This decision sets a dangerous and bad precedent and is a serious setback to democratic discourse in the country, writes N Surendran.
I refer to the decision of the High Court yesterday to uphold the conviction of Fahmi Reza under Section 233(1) of the Communications and Multimedia Act 1998 for publishing a clown caricature of former Prime Minister Najib Razak.
The court’s decision is surprising and disappointing, and is contrary to Article 10(1)(a) of the Federal constitution which guarantees freedom of speech and expression. The decision fails to give effect to the public’s basic right to criticise or comment upon political matters through pictorial representations or images or caricatures.
Fahmi’s now famous clown caricature of Najib is a classic example of political comment or satire, which falls under the constitutionally protected right of freedom of expression.
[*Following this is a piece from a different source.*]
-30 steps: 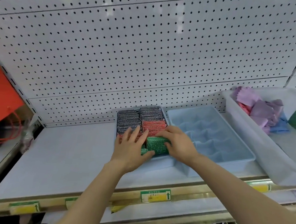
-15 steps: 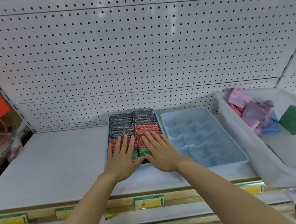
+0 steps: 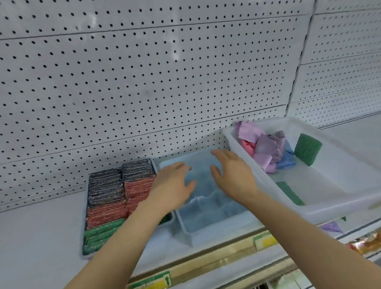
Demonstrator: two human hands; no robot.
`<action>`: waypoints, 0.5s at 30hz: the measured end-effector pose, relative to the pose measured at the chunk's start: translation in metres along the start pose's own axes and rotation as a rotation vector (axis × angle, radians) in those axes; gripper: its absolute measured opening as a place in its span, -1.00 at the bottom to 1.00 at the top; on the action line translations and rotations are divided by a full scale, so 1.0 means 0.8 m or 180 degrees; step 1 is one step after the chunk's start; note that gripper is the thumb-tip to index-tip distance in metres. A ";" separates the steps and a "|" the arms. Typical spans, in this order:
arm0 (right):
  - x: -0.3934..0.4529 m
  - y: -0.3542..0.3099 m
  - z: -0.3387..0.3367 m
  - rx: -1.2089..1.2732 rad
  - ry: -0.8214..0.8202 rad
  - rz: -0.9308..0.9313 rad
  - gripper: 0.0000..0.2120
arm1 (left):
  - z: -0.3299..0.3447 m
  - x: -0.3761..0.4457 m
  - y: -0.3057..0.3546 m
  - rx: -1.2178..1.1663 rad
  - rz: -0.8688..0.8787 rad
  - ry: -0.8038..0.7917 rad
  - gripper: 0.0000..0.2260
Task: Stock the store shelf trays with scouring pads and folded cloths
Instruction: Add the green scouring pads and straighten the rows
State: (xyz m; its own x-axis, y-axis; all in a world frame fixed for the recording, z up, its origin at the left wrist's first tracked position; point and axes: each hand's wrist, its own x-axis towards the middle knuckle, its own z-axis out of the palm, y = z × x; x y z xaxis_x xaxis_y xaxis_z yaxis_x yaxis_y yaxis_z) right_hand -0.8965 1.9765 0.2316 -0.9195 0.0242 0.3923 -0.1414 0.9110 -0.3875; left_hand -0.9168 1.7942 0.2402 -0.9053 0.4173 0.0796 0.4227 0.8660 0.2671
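Hands first: our left hand (image 3: 171, 186) & right hand (image 3: 233, 171) both hover over the blue tray (image 3: 210, 220), fingers spread & loose, gripping nothing. Pads (image 3: 114, 197) sit packed on edge in the left tray (image 3: 86, 254), black at back, red mid, green at front; that tray looks full, so we judge the pad step about done & the cloth step starting. Cloths (image 3: 261, 146) lie in a loose heap, not folded, at the back-left corner of the white bin (image 3: 318, 212), w/ a green pad (image 3: 307, 149) leaning on the bin's back wall and another flat on its floor. Blue tray's compartments show nothing in them. Next move, as we see it: right hand goes up & right over the bin's near-left wall, takes one cloth, folds it w/ both hands, sets it in a compartment. Room: bin's wall stands just beside the right hand and rises above the blue tray, so the hand must lift to clear it. Bin overhangs the shelf (image 3: 25, 233) front edge, so a hard pull may tip it. Left of the trays the shelf gives open room; pegboard (image 3: 145, 70) closes the back.
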 end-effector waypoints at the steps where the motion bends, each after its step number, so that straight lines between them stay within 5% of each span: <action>1: 0.000 0.024 -0.016 -0.0037 0.0103 0.0184 -0.59 | 0.007 0.014 0.024 -0.0173 0.0179 0.0099 -0.63; 7: -0.003 0.148 -0.088 -0.0458 0.0313 0.0777 -0.59 | 0.049 0.102 0.170 -0.0295 0.1304 -0.0070 -0.72; 11: 0.000 0.217 -0.113 -0.0629 0.0310 0.0957 -0.56 | 0.087 0.155 0.252 0.0612 0.1728 -0.1307 -0.66; 15: 0.012 0.285 -0.126 -0.0866 0.0122 0.1084 -0.55 | 0.131 0.180 0.298 0.1595 0.1924 -0.2697 -0.32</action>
State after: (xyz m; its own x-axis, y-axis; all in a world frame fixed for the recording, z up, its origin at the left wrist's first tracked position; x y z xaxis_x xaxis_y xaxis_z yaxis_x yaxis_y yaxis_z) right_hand -0.9008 2.2261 0.2311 -0.8820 0.3525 0.3127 0.2740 0.9235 -0.2683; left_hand -0.9420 2.0900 0.2145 -0.3106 0.6877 -0.6562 0.9185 0.3949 -0.0210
Judge Mohd Radzi Harun’s decision that the caricature is offensive and a crime under Section 233(1) has rendered nugatory or ineffective Fahmi’s constitutional freedom to criticise or comment upon political matters; and consequently the freedom of all Malaysians to do so.
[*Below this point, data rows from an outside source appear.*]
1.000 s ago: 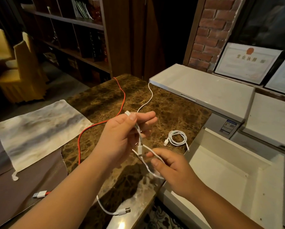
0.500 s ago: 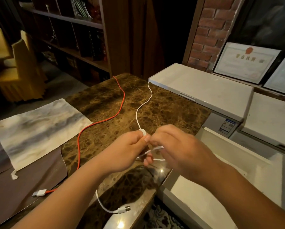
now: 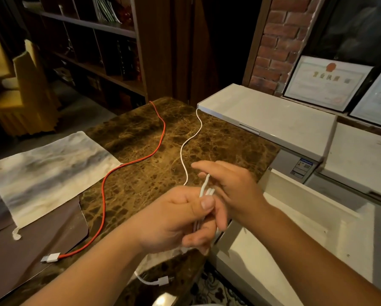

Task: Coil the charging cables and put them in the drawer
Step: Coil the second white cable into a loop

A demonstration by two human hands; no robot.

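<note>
My left hand (image 3: 176, 219) pinches several folded loops of a white charging cable (image 3: 190, 140) between thumb and fingers. The cable's loose length snakes away across the brown marble table (image 3: 141, 177) to its far edge, and its USB plug (image 3: 164, 280) dangles below my wrist. My right hand (image 3: 231, 191) sits just right of the left, fingers spread, with a strand of the white cable running across them. A red cable (image 3: 103, 195) lies stretched on the table to the left, its white plug (image 3: 51, 257) near the front. The open white drawer (image 3: 313, 219) is at the right.
A grey-white cloth (image 3: 46, 173) lies on the table's left part. White cabinet tops (image 3: 269, 115) stand behind the drawer, with framed certificates (image 3: 326, 82) against a brick wall. Dark bookshelves (image 3: 92, 51) and a yellow chair (image 3: 26, 91) are at the back left.
My right hand has swung up and over the left, laying another loop of white cable. The small coiled white cable seen on the table a second ago is hidden behind my hands.
</note>
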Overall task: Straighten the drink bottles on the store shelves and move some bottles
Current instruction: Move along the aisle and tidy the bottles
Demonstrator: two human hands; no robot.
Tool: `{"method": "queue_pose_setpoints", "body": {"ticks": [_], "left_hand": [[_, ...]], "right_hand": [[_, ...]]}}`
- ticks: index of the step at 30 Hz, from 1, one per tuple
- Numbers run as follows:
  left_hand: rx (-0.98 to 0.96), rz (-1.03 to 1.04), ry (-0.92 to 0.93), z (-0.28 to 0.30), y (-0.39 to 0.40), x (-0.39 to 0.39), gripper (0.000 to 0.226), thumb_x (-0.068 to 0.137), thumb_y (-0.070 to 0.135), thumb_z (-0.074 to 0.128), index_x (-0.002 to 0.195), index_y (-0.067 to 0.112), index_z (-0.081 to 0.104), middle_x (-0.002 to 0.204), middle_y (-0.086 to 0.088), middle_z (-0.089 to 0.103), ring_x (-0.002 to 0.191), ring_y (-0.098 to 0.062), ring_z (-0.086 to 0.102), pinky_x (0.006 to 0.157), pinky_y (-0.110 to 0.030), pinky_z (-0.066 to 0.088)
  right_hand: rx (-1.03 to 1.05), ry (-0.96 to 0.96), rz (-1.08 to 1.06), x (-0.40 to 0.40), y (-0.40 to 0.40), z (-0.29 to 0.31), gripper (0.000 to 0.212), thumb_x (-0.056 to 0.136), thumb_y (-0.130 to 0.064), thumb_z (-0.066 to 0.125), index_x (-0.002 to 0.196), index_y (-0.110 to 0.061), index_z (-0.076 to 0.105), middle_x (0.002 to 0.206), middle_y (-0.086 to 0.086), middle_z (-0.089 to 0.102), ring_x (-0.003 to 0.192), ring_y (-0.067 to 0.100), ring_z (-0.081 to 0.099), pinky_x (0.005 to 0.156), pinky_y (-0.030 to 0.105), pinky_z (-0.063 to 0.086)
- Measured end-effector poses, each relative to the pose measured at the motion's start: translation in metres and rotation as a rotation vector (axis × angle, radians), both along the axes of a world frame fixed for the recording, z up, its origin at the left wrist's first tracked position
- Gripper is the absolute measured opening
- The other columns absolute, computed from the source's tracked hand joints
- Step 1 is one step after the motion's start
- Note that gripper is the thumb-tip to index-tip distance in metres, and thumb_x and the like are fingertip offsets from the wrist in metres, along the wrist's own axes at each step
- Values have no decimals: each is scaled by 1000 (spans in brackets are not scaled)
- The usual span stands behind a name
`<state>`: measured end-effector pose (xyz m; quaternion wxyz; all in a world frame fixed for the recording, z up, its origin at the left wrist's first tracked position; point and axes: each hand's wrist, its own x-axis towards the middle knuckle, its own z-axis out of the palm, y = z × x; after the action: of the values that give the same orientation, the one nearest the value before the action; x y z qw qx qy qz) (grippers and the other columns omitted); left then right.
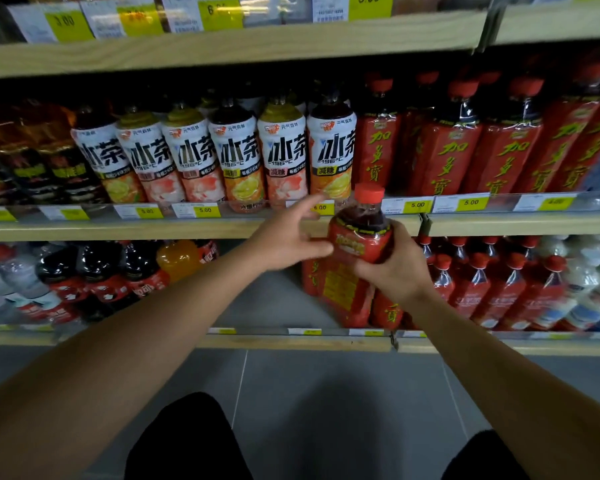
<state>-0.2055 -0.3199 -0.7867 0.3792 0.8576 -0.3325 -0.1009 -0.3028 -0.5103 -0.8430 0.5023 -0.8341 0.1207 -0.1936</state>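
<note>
Your right hand [394,268] grips a red bottle [361,233] around its labelled body, fingers curled round the near side. The bottle stands upright in the air in front of the middle shelf [187,228], its red cap [369,192] level with the yellow price tags [418,205] on the shelf edge. Your left hand [284,242] is spread beside it, fingers straight and apart, holding nothing; the thumb tip reaches toward the bottle's left side, and you cannot tell whether it touches.

On the middle shelf a row of white tea bottles [236,150] stands upright, labels mostly facing out. To their right stand red bottles [444,157] of the same kind as the one you hold. Dark bottles [32,161] fill the left end, blurred.

On the lower shelf [291,341], behind the held bottle, more red-labelled bottles [343,292] stand. Smaller red bottles [499,282] stand to the right, and cola bottles [97,271] with an orange bottle [177,258] to the left. Between the orange bottle and the red-labelled ones the shelf shows a bare gap.
</note>
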Motion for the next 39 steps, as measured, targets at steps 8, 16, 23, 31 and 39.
{"method": "queue_pose_setpoints", "body": {"ticks": [8,16,23,31,39], "left_hand": [[-209,-99,145,-43,-24,-11,111,63,44,89,154,34,26,142,13,53,133,-4,47,111,-43,42],[-278,-11,17,-54,-44,-26,95,76,24,85,153,35,29,141,14,55,129,1,49,107,-25,43],[-237,36,-121,-53,-47,-31,103,78,35,82,157,29,16,148,6,47,130,-5,46,105,-24,43],[-180,247,-253,-57,-65,-43,115,68,38,87,157,26,16,149,-5,41,133,-24,45,105,-43,45],[-333,-103,446,-42,-24,-15,98,58,2,89,144,24,48,126,2,67,120,-22,62,97,-42,53]], "right_hand": [[259,-96,118,-5,-20,27,68,70,-7,86,127,-21,52,105,-5,71,93,5,70,83,32,57],[-41,-51,75,-2,-31,50,68,74,-29,85,128,-29,44,109,-16,65,88,9,69,77,35,59],[-97,-91,-136,3,-29,54,66,66,-34,89,116,-24,48,100,-11,66,80,0,65,68,20,53],[-3,-48,-216,6,-14,53,86,54,-61,83,117,-23,39,119,2,55,106,21,60,88,45,55],[396,61,541,-16,-62,66,94,62,-44,90,140,-24,43,135,1,59,122,21,60,95,34,52]]}}
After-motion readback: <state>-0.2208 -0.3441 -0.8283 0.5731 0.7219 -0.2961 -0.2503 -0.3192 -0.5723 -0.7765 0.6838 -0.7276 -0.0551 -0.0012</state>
Hence, this decision sets a dangerous and bad precedent and is a serious setback to democratic discourse in the country.
As a result of this decision, are Malaysians committing a crime if they publish political caricatures from now on?
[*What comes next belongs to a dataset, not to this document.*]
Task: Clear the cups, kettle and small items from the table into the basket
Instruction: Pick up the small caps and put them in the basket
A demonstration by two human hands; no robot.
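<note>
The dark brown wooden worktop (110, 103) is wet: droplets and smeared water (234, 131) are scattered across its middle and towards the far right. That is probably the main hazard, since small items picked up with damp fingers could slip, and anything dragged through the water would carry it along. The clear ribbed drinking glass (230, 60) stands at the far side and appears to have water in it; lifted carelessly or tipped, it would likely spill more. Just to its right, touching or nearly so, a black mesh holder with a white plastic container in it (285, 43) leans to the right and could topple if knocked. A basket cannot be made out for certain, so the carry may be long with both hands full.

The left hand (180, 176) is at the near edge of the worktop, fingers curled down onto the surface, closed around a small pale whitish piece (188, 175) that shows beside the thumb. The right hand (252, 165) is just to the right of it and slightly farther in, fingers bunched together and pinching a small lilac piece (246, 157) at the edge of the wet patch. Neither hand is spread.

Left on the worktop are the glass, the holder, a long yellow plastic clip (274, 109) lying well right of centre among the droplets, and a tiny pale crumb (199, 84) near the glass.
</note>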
Further, the judge clearly applied the wrong legal principle, by chiding Fahmi for forgetting his “manners as a Malay”. It is baffling that the judge said this, for it is not the purpose of the criminal law to punish citizens for “bad manners”.
It is the very nature of political caricature to tell hard-hitting truths about a political situation or issue. And naturally, it will be offensive to the person who is the target of the caricature.
In any event, in rebuking Fahmi, judge Mohd Radzi Harun failed to take into account that a large majority of Malaysians supported his criticism of Najib through his clown caricature. To the Malaysian public, the clown caricature of Najib was not bad manners, but a civic-minded act of resistance to an oppressive and kleptocratic Prime Minister.
The prosecution was carried out by the Malaysian Communications and Multimedia Commission’s head of prosecutions, who opposed Fahmi’s appeal from the Session Court’s conviction. Why did the MCMC pursue this prosecution and oppose Fahmi’s appeal, when the Pakatan Harapan government has promised the repeal of Section 233(1)?
Meanwhile, as the body that is responsible for all prosecutions by virtue of Article 145(3) of the constitution, the Attorney General’s Chambers also bears equal responsibility for the wrong that has been done to Fahmi.
Both the MCMC and the Attorney General’s Chambers have miserably failed Fahmi and the Malaysian public by pursuing this anti-democratic prosecution carried over from the BN-era.
We call upon the MCMC and the Attorney General’s Chambers to announce to the public that they will not oppose Fahmi’s expected appeal from this conviction to the Court of Appeal. The announcement must be immediate, to allay public concern in the wake of this decision.
Further, the government must immediately impose a moratorium on all investigations and pending prosecutions under the notorious Section 233 of the act, pending repeal or amendment.
N Surendran is advisor of Lawyers for Liberty.